Strange behavior of 3d level of Helium

[MonsieurWise]

Could someone explain to me the reason why the 3d level of Singlet Helium is lower in energy than the 3p, since it is supposed to be higher because of less penetration...? The energy diagram is here:
http://hyperphysics.phy-astr.gsu.edu/hbase/quantum/helium.html#c1
Thank you!

 

[MonsieurWise]

Could someone please help me...I need the answer desperately...please...
Thank you very much, and I'm very sorry if I seems too demanding...but I have only 1 day left before the Science Fair...
Thank you again.

 

[alxm]

Spin-orbit coupling probably.

 

[Bob S]

The experimental electron energy levels of ortho (triplet) and para (singlet) helium for all levels through n=4 are given in Bethe and Salpeter "Quantum mechanics of One and two Electron Atoms" (Springer-1957) on page 127. (The energy levels are all measured in wave numbers below the continuum). The table shows the 3D state as very very slightly more tightly bound than the 3P state for the para (singlet) helium, while the 3D is higher (less tightly bound) than the 3P in the triplet (ortho). The 4D and 4P singlet states are nearly identical.

 

[MonsieurWise]

Oh! Thanks!
Is there a good explanation for this that i can find on the internet?

 

[Bob S]

I read that the following book covers the 3-body problem of the un-ionized helium atom. It is a very difficult nucleus plus 2 electron system and can be calculated only approximately..

"Intermediate Quantum Mechanics" by Hans Bethe and Roman Jackiw. Most
books that discuss the Hartree-Fock method will have discussions on
two-electron atoms.

 

[alxm]

Wheeler (1986):

"But", Bohr protested, "nobody will believe me unless I can explain every atom and every molecule."; Rutherford was quick to reply, "Bohr, you explain hydrogen and you explain helium and everybody will believe the rest."

Bob S, I'd have to disagree with the statement it can "only be calculated approximately". It cannot be calculated analytically by any known method. But it can be calculated to arbitrary precision.

There probably does exist an exact mathematical solution, at least for the nonrelativistic equation. They did find one for the classical three-body problem. It's unlikely though, that the mathematically exact solution is something which is itself easier to calculate than a numerical method.

The nonrelativistic ground state energy is -2.903724 a.u. Relativistic: -2.903855 (a difference by ~0.3 J/mol.. not much by any standard)
Just to compare some methods, since I have the numbers handy:
Hartree-Fock: -2.86
Thomas-Fermi model: -2.19
1st order perturbation theory: -2.75

The simplest, most exact method was the one Hylleraas used as early as 1929; a direct variational-principle approach, which is completely exact (nonrelativistic) for a given basis.
A single parameter (analytically solvable): -2.85
3 parameters: -2.847 (Hylleraas 1929)
6 parameters: -2.902 (Hylleraas 1929)
14 parameters: -2.90370 (Chandrasekhar 1955)
10257 parameters: -2.90372437703411959831115924519440444 (Schwartz, 2002)

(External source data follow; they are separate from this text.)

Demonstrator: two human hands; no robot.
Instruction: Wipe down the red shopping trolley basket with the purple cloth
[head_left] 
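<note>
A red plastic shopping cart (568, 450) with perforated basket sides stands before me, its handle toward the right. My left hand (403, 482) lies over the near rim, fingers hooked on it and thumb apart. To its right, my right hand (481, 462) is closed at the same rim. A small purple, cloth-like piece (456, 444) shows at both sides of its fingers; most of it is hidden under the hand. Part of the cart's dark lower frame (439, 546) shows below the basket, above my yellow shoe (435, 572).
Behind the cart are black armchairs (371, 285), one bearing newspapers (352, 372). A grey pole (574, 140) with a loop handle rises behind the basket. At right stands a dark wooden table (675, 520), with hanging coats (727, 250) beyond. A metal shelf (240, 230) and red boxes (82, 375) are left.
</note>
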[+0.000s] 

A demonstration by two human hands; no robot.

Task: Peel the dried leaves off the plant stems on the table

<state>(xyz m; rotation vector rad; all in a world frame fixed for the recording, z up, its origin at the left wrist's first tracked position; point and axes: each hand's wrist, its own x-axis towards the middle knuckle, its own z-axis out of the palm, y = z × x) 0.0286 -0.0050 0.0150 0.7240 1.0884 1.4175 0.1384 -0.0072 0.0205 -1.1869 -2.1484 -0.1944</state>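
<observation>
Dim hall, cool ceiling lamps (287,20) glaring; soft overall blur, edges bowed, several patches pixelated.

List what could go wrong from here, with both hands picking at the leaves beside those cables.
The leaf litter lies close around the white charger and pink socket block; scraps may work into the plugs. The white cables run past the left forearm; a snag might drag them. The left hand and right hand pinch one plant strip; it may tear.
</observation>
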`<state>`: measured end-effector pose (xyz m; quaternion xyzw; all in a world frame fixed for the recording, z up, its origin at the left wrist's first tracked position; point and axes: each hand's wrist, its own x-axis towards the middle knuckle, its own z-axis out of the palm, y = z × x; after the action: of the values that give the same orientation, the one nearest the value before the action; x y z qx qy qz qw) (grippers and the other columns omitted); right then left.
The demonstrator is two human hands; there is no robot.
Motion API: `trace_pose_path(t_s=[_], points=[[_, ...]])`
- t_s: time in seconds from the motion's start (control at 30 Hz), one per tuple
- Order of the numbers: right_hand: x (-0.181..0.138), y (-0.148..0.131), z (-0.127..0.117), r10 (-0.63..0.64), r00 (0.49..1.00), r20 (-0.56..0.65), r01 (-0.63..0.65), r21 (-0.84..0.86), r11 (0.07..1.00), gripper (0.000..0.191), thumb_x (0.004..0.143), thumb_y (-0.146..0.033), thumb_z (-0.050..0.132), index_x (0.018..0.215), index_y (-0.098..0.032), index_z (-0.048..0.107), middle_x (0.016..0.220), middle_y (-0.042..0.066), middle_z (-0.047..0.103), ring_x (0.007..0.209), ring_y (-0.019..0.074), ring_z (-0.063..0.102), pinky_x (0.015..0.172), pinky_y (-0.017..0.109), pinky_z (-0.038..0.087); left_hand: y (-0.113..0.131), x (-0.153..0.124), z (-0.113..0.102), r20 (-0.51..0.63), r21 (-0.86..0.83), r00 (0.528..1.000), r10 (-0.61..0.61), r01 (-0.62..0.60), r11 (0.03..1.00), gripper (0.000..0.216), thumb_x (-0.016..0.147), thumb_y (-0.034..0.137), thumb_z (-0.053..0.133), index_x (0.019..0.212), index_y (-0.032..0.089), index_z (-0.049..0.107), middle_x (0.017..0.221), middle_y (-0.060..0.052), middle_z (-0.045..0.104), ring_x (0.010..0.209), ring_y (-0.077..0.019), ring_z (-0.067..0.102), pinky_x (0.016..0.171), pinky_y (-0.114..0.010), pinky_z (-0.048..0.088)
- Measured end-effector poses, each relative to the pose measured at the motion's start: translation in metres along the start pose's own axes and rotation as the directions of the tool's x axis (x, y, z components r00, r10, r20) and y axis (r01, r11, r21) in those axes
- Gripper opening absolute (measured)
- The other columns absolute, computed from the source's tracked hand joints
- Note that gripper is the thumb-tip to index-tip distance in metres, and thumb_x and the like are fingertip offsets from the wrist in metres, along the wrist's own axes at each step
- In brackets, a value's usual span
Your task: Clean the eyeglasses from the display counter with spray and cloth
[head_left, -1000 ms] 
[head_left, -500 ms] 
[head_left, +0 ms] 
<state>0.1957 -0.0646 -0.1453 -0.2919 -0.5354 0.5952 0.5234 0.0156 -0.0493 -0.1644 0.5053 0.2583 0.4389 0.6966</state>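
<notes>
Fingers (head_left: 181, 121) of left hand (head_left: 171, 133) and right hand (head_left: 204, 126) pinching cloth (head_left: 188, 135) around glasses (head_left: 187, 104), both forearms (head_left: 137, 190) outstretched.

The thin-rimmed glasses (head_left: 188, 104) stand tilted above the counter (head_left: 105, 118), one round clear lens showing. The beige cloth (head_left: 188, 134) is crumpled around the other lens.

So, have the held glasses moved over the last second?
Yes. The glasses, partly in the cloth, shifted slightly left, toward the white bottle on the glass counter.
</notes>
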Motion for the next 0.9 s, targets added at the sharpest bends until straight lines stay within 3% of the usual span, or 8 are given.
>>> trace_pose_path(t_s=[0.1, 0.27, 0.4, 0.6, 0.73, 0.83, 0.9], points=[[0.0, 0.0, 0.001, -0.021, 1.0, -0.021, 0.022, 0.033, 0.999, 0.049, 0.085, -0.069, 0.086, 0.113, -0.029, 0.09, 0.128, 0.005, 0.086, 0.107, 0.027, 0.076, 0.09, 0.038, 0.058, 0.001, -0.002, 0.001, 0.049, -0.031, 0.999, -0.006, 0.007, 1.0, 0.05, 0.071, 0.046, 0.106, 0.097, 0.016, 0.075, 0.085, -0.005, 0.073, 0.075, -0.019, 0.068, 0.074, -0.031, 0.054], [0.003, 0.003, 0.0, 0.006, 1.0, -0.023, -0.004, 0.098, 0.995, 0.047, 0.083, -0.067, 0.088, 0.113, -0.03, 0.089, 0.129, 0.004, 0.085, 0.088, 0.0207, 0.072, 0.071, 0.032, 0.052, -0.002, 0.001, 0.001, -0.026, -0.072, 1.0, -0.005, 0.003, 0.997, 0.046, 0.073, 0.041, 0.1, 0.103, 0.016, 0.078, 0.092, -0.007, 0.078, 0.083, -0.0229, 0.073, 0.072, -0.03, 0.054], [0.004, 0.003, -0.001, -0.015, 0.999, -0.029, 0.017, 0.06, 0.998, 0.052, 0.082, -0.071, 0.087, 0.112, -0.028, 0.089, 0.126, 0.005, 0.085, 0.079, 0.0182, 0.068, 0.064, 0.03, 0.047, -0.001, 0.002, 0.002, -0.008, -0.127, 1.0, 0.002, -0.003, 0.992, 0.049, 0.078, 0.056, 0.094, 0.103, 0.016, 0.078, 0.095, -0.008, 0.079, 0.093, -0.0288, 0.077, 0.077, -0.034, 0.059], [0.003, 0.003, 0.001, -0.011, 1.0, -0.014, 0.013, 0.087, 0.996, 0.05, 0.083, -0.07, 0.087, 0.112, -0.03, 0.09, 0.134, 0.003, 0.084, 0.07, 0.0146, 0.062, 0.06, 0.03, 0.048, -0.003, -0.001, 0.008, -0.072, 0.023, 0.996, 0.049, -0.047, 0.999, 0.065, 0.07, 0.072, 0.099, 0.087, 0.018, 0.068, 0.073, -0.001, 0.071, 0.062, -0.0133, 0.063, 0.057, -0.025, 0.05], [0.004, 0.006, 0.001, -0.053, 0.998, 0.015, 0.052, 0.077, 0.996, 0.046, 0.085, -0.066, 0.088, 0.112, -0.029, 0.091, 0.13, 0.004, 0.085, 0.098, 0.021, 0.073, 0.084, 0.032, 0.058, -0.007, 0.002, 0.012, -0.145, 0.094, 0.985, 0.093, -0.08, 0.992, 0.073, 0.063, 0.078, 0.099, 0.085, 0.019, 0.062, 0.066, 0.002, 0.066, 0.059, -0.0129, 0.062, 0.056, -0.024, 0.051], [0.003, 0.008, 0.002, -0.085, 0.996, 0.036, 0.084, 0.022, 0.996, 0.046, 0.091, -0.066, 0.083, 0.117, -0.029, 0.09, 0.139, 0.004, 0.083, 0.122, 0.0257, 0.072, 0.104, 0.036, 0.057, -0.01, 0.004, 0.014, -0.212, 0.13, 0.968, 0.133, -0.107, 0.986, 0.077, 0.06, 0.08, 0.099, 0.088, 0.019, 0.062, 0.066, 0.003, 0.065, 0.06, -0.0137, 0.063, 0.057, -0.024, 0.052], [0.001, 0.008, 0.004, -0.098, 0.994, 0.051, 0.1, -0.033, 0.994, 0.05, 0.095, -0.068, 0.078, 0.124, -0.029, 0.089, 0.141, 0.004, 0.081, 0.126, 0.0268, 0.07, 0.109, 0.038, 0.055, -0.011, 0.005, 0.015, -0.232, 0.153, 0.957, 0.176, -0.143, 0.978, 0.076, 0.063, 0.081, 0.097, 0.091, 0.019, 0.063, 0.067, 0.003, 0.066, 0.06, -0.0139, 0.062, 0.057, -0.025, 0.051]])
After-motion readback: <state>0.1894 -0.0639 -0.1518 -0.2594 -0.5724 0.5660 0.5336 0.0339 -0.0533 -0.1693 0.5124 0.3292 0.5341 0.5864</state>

Which is absurd, really, since relativistic effects come into play. Also, Helium is essentially a bit of a special case; Hylleraas method doesn't scale well to systems of more than two electrons. In other cases you'd probably use full-CI.

 

[Bob S]

If you are interested in studying 2-electron atoms, look at H-minus, a single proton with two attached electrons. The last (whichever one it is) has about 0.75 eV of binding energy, and can be stripped with visible light.

 

[Redbelly98]

If anyone is interested, and has access to Physical Review journals, search for articles by G. W. F. Drake. He did a lot of work (mostly in the 1970's and 1980's ?) doing precision calculations of helium energy levels. For example:

http://prola.aps.org/abstract/PRL/v59/i14/p1549_1"
"New variational techniques for the 1snd states of helium"

New variational techniques are described which yield a factor of 1000 improvement in accuracy for the energies of the 1snd ¹D and ³D states of helium up to n=8. Convergence to better than ±10 kHz is obtained, making possible high-precision comparisons with experiment for fine structure and singlet-triplet splittings. The comparisons are sensitive to QED, relativistic recoil, and second-order mass-polarization corrections.

 

[MonsieurWise]

Thanks you guys a lot ^^